-- Records from a dataset --
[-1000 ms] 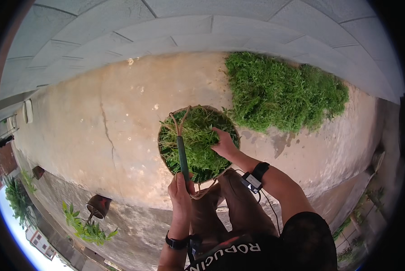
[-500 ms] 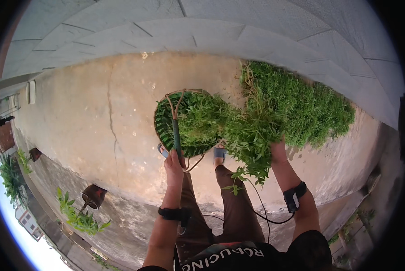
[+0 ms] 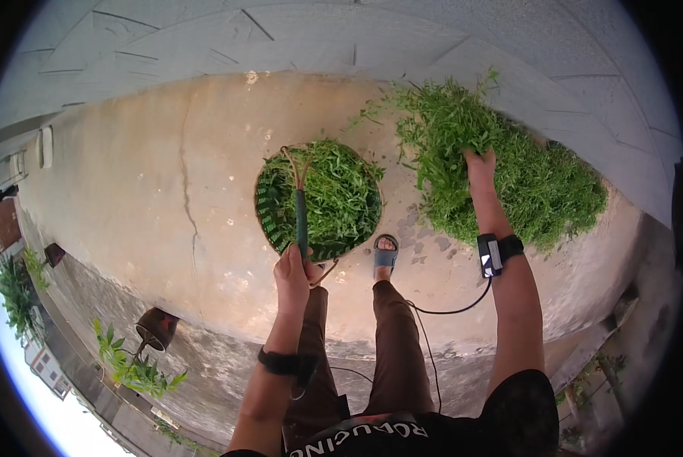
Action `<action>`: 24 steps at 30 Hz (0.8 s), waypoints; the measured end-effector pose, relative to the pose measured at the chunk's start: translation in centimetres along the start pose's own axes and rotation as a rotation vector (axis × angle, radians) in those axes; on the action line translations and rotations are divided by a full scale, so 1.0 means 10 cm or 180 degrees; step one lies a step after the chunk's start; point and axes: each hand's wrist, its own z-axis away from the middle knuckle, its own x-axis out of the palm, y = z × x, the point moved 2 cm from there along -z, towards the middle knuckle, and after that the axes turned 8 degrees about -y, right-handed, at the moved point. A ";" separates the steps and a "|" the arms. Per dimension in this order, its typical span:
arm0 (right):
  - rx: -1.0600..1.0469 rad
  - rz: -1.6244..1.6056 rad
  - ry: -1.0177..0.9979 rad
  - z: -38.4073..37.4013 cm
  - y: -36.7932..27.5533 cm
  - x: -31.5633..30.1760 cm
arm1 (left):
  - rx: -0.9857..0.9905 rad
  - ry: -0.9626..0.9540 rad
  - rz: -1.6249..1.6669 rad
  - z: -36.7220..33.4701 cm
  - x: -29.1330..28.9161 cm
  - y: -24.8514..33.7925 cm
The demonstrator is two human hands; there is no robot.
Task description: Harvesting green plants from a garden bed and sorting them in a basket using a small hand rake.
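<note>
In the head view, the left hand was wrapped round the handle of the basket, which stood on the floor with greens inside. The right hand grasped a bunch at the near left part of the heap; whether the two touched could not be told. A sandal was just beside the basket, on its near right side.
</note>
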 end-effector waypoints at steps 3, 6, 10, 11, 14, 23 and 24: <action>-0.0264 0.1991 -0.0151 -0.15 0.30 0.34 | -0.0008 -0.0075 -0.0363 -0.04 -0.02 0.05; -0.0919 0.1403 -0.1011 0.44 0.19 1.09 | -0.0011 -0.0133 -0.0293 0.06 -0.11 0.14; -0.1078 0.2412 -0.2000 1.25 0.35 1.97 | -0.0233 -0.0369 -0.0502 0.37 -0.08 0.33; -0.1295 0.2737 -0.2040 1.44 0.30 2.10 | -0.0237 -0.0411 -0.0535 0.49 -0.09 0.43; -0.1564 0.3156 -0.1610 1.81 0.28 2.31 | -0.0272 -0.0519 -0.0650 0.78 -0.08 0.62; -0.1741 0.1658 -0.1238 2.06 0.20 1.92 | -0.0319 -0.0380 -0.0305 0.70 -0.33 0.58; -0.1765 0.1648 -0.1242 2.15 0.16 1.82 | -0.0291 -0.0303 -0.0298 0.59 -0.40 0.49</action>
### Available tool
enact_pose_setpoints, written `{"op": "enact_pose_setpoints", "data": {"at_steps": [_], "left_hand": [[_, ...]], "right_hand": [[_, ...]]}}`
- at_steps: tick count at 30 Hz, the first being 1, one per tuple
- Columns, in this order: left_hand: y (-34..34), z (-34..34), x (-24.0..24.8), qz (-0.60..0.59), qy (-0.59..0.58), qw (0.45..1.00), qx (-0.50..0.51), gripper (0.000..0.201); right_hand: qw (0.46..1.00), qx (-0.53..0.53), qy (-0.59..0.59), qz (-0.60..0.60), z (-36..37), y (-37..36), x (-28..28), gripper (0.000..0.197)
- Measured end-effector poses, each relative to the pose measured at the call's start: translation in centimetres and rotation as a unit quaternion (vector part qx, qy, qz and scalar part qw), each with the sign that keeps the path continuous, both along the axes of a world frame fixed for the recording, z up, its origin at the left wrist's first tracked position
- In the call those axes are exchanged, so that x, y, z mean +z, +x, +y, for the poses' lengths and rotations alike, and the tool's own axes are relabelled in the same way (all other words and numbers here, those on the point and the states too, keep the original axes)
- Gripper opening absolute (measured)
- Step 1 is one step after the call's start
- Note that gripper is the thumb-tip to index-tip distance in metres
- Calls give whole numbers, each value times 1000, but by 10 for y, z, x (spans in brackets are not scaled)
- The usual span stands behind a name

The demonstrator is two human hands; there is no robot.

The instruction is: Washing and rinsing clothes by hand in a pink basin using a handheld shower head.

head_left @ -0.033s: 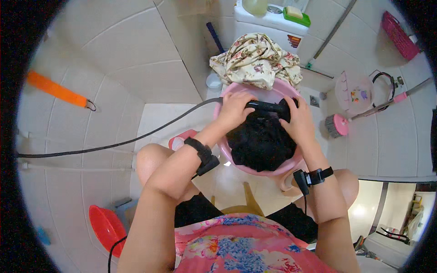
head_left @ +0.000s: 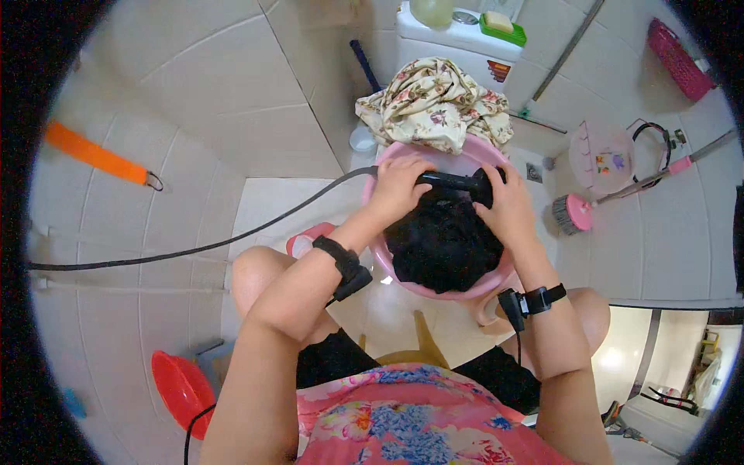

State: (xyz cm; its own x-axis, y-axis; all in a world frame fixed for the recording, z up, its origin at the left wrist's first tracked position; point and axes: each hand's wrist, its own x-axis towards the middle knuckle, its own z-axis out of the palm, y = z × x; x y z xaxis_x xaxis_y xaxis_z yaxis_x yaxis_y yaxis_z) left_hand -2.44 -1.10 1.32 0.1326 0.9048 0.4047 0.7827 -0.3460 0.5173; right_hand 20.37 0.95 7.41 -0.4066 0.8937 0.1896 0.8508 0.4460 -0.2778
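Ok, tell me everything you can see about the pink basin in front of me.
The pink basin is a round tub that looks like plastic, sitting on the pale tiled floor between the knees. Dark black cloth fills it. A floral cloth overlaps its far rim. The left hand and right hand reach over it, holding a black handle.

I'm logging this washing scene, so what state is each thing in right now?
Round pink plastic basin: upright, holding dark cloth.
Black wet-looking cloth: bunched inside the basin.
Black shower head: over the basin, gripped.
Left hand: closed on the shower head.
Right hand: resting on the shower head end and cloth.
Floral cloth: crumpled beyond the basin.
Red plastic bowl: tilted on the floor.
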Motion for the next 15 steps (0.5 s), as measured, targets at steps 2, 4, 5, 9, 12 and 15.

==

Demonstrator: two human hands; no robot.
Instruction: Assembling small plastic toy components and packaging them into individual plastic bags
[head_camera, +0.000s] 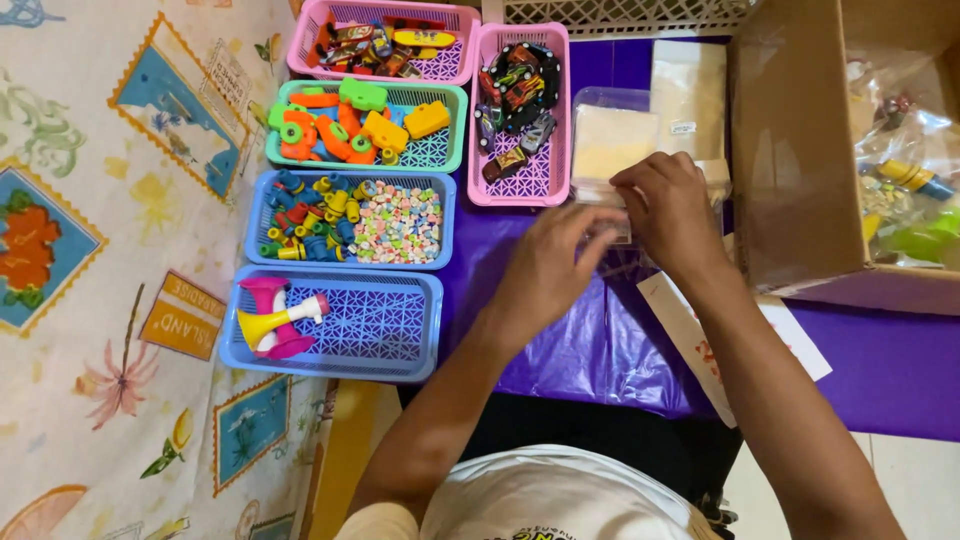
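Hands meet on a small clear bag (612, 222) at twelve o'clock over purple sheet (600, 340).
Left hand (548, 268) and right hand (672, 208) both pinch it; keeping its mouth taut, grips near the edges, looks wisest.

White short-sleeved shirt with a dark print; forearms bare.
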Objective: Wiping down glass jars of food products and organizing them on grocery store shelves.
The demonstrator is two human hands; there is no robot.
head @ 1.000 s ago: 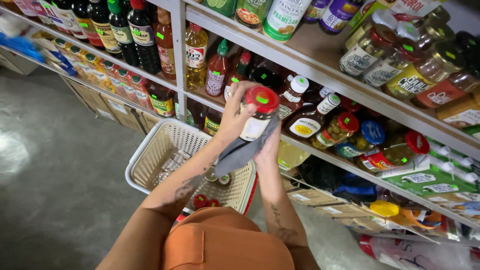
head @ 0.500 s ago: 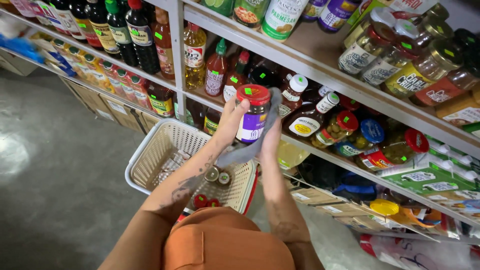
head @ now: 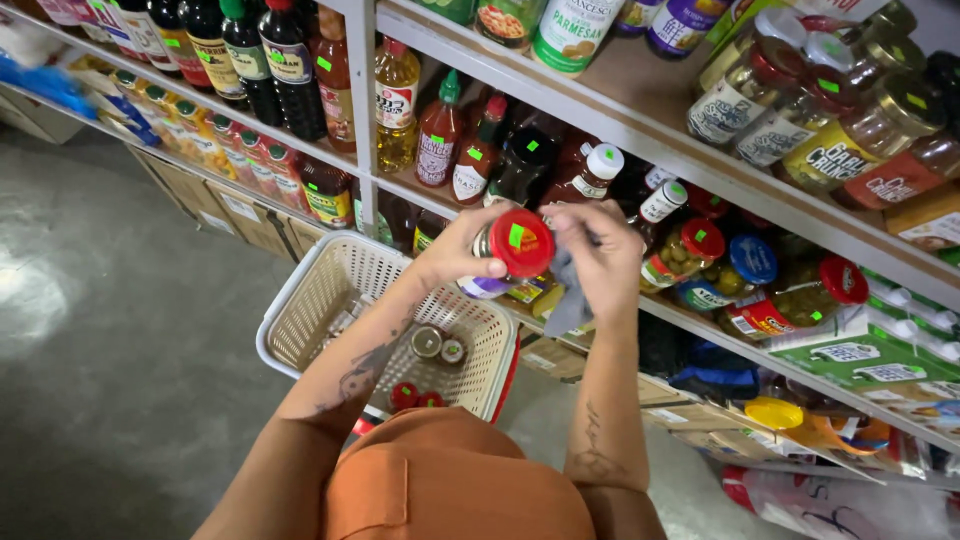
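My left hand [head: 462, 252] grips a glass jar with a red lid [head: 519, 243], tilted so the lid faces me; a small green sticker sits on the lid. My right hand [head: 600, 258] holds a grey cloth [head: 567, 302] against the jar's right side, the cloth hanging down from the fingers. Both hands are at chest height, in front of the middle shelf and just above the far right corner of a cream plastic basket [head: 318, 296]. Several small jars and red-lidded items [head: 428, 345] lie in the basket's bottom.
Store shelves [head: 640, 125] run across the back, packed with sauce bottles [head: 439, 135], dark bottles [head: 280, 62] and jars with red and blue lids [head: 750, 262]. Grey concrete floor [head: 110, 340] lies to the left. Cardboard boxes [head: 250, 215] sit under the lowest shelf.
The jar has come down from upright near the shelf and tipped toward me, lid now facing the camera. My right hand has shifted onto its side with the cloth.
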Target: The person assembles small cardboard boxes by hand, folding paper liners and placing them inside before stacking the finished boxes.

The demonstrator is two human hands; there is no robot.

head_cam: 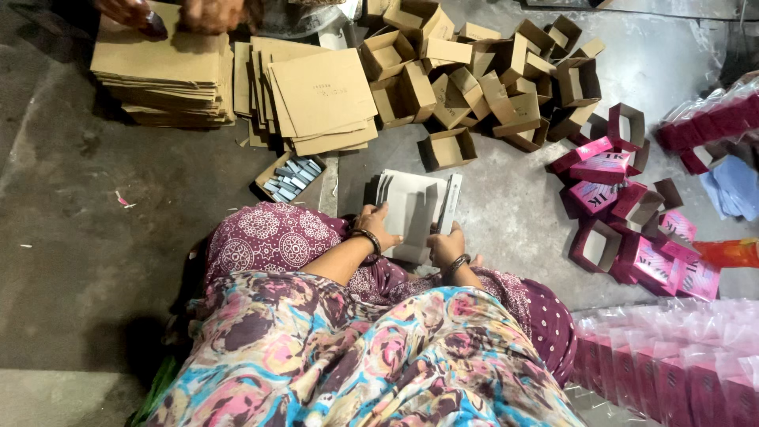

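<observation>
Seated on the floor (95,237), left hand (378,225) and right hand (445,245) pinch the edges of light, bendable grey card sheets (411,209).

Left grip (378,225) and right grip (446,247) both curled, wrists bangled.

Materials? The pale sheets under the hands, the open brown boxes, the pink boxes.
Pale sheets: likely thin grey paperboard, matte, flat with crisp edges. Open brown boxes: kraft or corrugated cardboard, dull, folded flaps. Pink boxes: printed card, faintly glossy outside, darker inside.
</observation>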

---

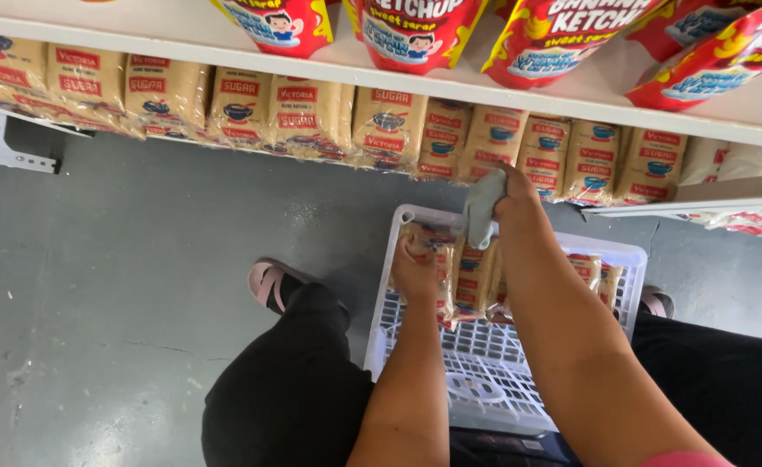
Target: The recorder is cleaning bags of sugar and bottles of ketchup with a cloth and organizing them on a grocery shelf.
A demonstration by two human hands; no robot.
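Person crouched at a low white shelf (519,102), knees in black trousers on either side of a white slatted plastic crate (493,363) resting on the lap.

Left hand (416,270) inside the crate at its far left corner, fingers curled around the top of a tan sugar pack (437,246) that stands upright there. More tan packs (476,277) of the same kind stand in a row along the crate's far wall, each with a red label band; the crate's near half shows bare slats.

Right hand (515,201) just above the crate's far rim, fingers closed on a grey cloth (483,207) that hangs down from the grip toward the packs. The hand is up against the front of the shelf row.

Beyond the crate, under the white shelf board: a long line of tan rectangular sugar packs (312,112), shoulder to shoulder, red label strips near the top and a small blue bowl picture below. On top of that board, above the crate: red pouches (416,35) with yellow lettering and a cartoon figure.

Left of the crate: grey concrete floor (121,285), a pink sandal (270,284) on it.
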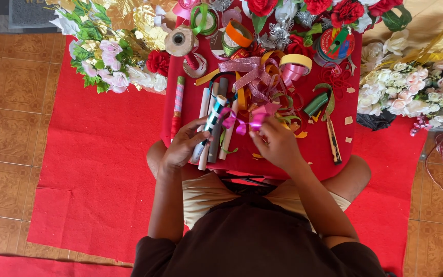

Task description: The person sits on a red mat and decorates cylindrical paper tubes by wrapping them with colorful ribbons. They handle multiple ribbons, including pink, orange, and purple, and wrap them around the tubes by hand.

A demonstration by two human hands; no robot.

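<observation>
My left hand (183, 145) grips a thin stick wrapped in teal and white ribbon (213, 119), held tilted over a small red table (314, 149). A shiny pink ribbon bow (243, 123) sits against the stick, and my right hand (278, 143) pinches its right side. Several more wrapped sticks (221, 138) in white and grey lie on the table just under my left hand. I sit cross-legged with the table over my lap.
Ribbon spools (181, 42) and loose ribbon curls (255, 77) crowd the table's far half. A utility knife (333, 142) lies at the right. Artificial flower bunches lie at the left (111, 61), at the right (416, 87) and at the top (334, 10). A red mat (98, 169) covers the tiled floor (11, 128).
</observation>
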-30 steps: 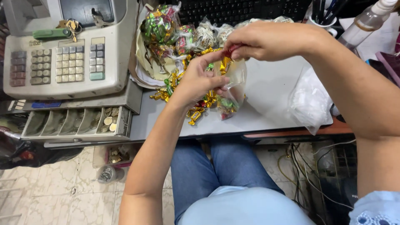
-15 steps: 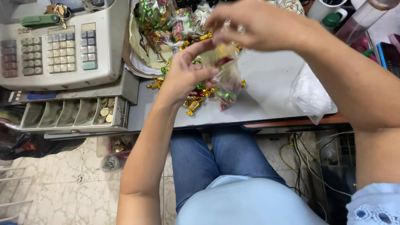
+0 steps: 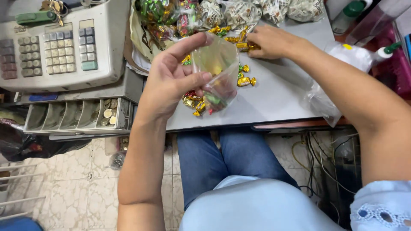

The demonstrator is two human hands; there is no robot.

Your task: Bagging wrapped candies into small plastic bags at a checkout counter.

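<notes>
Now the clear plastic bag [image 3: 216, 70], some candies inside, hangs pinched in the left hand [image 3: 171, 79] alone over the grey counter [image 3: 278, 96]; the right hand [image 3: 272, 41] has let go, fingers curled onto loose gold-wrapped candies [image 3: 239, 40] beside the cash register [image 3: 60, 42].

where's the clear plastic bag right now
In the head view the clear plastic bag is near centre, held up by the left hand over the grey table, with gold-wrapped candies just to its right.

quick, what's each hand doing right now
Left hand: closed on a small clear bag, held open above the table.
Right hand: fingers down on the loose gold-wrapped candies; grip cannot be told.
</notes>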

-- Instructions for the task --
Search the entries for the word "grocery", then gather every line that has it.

-- Exercise answer --
Objective: Wiping down glass jars of food products and organizing them on grocery store shelves.
Target: The recorder is cleaning bags of sugar and bottles of ketchup with a cloth and organizing them on a grocery shelf.

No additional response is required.